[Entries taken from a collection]
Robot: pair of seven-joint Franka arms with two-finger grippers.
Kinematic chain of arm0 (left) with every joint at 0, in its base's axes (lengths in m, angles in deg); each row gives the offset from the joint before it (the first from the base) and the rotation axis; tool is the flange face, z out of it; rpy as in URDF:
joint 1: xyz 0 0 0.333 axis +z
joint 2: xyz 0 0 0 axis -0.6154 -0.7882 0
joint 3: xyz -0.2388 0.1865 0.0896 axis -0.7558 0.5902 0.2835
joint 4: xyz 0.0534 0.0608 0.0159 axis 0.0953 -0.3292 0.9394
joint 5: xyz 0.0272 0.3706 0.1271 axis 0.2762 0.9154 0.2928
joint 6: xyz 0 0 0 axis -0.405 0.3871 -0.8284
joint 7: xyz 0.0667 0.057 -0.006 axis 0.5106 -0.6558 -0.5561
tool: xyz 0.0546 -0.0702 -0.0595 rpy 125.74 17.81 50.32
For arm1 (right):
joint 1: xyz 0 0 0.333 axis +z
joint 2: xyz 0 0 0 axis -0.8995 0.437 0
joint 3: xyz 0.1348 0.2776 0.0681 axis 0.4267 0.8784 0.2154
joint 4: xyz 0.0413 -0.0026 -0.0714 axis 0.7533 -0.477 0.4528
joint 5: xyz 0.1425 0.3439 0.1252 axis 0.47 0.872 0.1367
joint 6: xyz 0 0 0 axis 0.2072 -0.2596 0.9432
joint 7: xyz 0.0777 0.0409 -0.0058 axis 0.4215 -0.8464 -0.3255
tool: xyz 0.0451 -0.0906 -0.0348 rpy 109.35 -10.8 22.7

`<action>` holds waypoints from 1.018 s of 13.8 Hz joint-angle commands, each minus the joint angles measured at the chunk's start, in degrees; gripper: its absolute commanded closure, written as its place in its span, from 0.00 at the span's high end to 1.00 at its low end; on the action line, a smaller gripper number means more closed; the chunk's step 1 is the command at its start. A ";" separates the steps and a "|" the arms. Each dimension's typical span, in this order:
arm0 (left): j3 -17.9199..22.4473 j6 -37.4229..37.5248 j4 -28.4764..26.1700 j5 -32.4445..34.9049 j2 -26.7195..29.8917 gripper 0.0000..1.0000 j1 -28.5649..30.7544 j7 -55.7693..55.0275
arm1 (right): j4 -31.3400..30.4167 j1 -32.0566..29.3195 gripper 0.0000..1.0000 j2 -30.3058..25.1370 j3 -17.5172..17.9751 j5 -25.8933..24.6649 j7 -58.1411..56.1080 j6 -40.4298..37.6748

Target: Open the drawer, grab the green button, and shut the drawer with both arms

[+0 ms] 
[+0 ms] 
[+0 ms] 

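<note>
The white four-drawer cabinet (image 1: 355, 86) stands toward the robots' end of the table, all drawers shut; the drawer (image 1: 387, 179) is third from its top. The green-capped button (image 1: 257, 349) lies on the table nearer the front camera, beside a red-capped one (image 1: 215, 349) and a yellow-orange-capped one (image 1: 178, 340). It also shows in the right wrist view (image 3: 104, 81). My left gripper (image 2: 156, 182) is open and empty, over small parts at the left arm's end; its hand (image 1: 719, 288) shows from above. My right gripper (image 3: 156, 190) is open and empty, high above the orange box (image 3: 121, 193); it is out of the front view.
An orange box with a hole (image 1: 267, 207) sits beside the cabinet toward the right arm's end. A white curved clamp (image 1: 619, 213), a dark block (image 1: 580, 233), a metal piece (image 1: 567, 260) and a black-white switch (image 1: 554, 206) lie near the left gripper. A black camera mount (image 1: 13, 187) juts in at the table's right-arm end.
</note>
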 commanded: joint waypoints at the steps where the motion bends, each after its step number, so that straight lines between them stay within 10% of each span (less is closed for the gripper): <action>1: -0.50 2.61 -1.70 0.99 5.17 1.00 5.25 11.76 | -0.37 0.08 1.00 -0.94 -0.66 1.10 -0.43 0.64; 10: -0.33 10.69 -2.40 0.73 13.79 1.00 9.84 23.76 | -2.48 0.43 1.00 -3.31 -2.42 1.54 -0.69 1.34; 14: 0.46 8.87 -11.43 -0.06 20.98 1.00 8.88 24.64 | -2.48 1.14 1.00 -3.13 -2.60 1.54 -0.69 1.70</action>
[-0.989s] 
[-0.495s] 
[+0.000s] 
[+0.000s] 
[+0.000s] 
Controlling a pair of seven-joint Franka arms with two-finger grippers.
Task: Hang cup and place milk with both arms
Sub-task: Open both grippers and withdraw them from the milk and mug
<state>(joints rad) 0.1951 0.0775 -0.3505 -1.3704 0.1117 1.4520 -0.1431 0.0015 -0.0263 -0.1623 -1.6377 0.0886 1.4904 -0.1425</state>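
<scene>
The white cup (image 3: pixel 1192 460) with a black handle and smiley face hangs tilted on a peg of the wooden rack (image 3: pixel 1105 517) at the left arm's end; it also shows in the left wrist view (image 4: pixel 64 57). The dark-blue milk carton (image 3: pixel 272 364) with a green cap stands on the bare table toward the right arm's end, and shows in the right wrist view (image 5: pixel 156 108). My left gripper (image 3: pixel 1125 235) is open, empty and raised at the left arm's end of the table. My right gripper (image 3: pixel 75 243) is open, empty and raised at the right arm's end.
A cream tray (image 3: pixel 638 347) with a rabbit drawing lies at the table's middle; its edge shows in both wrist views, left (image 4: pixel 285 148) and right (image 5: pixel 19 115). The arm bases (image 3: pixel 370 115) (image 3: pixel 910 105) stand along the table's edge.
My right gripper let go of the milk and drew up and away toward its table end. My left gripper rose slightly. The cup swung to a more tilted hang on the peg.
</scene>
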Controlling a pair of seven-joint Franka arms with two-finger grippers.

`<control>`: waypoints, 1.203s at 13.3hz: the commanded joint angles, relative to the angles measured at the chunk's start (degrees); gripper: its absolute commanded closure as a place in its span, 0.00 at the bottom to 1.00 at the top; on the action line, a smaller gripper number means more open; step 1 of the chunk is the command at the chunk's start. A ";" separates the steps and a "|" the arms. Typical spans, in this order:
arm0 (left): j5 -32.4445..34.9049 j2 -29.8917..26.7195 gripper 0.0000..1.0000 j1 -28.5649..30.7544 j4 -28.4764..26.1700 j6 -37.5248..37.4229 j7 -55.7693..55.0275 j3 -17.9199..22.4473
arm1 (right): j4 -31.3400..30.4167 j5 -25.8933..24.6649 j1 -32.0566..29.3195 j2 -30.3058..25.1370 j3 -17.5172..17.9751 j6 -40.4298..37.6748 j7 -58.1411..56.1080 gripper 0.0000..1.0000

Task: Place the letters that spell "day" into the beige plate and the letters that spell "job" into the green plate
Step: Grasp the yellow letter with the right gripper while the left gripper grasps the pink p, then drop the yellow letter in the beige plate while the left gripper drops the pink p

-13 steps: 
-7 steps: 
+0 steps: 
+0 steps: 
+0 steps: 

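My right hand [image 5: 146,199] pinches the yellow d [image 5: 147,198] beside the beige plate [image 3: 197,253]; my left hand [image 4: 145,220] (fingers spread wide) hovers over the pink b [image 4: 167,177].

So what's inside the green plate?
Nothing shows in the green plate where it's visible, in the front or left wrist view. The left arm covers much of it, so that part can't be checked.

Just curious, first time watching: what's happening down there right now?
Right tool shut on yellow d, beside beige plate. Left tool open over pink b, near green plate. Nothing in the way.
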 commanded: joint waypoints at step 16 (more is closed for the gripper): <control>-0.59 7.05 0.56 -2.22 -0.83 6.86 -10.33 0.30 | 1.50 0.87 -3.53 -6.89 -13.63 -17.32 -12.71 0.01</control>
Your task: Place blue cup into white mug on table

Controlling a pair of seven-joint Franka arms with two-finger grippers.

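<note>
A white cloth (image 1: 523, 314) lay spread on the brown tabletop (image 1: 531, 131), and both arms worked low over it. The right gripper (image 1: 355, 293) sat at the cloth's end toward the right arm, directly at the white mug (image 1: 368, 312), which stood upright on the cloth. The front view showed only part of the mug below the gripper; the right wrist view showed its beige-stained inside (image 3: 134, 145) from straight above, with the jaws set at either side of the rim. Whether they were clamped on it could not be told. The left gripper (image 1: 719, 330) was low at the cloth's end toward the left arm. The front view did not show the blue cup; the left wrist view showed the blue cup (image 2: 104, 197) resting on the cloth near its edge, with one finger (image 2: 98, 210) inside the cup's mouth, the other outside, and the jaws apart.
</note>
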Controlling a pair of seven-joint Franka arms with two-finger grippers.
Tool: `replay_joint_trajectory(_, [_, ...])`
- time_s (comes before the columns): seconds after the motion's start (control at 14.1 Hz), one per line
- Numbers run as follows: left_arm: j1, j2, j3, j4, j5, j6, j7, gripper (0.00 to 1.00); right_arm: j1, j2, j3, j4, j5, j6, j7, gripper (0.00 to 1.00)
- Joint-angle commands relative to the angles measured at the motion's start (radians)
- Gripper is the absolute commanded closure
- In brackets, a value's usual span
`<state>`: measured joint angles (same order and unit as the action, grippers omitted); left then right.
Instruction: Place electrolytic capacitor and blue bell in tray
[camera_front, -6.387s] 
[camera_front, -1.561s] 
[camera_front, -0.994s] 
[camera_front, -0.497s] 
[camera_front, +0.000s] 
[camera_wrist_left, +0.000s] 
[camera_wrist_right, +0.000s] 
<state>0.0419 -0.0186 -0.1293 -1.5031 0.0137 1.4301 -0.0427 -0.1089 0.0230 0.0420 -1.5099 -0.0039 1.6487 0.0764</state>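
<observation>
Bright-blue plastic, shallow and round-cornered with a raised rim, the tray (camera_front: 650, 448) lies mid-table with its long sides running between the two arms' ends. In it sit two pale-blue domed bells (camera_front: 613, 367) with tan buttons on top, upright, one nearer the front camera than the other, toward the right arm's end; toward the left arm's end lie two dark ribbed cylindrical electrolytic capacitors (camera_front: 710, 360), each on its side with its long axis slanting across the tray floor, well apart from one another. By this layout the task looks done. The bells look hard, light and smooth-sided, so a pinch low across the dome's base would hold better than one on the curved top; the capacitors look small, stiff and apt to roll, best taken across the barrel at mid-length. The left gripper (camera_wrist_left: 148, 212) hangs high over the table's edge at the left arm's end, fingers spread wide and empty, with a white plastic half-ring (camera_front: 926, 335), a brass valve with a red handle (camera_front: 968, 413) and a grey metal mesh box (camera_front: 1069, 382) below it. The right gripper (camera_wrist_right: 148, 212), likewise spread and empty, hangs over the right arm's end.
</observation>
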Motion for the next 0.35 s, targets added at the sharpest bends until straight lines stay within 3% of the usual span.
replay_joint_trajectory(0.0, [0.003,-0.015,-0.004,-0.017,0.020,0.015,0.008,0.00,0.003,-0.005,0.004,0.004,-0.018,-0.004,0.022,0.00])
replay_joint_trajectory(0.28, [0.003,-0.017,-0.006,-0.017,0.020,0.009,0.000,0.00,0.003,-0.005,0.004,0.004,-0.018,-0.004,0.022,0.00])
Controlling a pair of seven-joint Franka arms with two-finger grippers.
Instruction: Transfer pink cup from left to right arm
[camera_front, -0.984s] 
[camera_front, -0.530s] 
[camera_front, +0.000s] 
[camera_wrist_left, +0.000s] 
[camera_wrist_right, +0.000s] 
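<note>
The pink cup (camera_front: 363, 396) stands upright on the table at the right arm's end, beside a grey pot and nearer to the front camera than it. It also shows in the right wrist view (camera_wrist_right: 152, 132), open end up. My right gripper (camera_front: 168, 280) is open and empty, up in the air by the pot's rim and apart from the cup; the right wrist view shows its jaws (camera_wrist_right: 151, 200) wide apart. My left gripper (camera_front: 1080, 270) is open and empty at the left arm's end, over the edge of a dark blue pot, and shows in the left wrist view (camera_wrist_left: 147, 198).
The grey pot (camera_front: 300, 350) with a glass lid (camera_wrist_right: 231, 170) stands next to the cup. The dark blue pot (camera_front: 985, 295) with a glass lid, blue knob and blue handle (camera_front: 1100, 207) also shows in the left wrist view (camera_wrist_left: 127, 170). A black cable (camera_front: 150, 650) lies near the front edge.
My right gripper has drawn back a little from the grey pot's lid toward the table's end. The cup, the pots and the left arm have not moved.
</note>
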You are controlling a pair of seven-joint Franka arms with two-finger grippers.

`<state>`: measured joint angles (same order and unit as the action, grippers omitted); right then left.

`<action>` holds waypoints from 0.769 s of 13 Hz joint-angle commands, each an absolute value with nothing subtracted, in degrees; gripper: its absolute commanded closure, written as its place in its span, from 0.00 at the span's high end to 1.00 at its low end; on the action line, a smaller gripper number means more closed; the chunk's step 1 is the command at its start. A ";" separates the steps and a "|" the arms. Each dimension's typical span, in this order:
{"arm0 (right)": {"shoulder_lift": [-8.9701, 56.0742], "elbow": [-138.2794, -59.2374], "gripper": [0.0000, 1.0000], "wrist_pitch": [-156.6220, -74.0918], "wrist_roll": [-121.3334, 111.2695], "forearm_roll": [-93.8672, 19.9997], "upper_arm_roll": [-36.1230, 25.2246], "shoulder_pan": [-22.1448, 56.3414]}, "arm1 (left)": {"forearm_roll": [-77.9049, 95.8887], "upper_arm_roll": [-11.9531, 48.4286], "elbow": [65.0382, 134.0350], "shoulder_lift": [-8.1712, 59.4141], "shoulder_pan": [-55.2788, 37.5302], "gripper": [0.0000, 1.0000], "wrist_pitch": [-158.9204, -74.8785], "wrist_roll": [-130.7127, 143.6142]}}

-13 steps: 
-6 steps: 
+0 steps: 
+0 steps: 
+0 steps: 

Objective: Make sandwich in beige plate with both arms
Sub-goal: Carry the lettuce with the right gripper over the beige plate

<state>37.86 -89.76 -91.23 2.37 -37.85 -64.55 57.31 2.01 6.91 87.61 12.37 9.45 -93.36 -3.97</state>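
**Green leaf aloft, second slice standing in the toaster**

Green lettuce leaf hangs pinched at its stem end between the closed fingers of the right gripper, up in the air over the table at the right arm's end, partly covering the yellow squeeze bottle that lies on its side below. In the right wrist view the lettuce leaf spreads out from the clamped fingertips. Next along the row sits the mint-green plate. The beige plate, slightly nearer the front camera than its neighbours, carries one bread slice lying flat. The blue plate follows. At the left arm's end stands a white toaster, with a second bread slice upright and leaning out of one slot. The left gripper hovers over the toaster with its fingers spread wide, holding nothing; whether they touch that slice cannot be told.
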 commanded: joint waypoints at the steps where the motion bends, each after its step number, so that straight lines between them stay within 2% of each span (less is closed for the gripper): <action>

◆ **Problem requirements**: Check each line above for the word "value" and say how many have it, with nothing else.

◆ **Response to this task**: 2